--- YOUR GOAL ---
Search the material below for the string "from" and list each line that holds it.

--- DATA FOR THIS EXERCISE ---
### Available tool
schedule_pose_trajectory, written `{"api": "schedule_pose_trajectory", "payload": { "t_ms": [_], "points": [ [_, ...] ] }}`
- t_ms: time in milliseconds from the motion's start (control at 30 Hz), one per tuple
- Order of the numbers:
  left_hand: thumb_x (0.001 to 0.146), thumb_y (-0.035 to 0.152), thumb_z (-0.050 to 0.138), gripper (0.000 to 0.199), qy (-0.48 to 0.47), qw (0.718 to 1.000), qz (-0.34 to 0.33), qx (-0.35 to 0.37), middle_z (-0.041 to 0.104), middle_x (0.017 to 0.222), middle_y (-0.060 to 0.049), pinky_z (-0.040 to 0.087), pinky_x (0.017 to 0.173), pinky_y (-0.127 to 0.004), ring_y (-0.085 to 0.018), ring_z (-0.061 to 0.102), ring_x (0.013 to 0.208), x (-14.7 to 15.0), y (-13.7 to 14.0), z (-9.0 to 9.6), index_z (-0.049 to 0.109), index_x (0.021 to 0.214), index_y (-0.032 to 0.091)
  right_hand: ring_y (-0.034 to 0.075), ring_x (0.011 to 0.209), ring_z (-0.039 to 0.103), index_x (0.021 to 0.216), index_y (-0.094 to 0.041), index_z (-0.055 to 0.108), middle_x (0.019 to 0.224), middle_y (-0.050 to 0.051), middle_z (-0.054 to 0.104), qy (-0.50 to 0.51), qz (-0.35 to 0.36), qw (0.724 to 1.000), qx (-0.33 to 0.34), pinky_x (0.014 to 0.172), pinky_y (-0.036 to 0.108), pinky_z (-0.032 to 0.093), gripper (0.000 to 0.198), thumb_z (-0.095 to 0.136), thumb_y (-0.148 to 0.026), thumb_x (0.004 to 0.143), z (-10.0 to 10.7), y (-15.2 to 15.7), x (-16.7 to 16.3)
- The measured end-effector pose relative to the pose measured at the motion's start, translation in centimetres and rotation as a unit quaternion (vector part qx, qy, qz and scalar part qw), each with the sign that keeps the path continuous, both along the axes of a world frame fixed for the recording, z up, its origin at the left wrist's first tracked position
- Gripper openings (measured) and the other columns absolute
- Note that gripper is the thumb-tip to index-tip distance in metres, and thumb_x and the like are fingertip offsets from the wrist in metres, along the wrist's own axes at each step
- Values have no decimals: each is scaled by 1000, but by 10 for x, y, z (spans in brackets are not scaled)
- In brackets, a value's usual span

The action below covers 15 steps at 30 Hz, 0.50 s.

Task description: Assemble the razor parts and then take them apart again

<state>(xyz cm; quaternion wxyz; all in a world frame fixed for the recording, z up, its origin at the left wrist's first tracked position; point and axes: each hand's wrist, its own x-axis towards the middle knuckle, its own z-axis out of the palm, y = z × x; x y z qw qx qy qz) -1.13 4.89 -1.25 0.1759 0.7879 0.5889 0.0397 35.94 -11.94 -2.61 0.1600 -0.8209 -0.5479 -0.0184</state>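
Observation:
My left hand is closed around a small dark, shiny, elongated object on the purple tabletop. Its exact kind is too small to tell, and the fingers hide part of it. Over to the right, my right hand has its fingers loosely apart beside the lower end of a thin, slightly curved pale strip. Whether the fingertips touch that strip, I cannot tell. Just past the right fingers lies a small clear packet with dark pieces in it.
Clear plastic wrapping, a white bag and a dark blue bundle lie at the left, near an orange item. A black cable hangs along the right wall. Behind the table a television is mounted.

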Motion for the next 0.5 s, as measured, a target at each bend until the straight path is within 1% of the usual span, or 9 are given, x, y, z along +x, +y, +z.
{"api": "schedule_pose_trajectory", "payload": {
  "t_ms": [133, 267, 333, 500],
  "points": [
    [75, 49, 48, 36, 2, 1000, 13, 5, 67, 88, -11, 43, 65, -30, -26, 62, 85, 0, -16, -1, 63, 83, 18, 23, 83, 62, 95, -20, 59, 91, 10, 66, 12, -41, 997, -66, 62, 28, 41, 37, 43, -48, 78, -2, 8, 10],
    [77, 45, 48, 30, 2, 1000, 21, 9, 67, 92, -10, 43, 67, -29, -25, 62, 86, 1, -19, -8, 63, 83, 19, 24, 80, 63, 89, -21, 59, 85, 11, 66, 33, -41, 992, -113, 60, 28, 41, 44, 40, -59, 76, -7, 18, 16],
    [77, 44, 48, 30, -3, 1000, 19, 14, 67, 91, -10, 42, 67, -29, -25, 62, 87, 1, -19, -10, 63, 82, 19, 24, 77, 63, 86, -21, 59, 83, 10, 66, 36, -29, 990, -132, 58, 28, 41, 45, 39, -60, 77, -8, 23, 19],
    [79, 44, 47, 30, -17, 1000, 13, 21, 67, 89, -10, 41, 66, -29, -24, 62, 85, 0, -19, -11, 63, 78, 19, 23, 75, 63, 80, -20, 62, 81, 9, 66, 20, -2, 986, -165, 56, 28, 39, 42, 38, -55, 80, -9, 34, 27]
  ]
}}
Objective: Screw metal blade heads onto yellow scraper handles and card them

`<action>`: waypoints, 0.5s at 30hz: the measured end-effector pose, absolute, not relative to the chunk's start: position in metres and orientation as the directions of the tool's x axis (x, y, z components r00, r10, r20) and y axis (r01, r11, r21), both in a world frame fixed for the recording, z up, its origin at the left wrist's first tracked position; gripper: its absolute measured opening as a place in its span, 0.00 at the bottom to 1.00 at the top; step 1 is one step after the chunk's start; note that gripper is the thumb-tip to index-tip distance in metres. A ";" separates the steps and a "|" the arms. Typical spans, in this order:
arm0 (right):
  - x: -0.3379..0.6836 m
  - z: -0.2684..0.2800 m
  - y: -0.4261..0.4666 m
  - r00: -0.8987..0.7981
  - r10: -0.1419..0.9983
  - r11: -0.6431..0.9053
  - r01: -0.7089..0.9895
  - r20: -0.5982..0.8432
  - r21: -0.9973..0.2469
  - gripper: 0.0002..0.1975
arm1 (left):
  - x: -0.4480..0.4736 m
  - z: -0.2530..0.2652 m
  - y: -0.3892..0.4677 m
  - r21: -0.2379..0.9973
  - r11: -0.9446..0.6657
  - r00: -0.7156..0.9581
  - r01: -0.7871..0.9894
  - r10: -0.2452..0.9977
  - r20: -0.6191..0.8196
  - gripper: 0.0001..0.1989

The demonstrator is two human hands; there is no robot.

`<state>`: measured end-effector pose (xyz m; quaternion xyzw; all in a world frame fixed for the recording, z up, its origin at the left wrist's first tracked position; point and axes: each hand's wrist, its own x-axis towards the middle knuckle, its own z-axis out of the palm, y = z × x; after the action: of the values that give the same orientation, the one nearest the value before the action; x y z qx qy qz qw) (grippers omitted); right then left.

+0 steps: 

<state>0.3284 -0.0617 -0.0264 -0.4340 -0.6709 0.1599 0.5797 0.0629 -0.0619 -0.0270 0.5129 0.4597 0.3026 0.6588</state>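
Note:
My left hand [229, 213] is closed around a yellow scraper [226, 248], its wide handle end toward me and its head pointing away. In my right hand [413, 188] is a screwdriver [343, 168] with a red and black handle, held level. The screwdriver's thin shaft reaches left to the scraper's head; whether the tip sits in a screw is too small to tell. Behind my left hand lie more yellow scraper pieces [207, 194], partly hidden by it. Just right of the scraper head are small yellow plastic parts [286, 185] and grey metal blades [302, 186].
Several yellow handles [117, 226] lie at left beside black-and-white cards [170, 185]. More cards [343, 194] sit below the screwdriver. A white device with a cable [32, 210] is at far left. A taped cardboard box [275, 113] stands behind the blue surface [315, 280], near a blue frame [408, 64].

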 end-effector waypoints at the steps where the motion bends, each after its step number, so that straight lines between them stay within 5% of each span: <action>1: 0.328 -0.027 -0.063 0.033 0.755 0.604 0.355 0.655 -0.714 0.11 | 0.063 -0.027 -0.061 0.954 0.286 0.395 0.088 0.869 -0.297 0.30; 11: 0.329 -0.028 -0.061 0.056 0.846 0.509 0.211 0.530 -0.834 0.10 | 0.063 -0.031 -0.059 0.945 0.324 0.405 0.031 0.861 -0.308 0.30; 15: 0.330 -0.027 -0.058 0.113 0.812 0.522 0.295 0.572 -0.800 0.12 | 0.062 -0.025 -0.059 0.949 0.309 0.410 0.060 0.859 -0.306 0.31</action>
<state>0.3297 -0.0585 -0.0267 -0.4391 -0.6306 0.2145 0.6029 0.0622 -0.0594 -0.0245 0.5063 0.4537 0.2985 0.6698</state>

--- OUTPUT FOR THIS TASK ---
- t_ms: time in milliseconds from the motion's start (control at 30 Hz), one per tuple
- Note that gripper is the thumb-tip to index-tip distance in metres, and thumb_x and the like are fingertip offsets from the wrist in metres, along the wrist's own axes at each step

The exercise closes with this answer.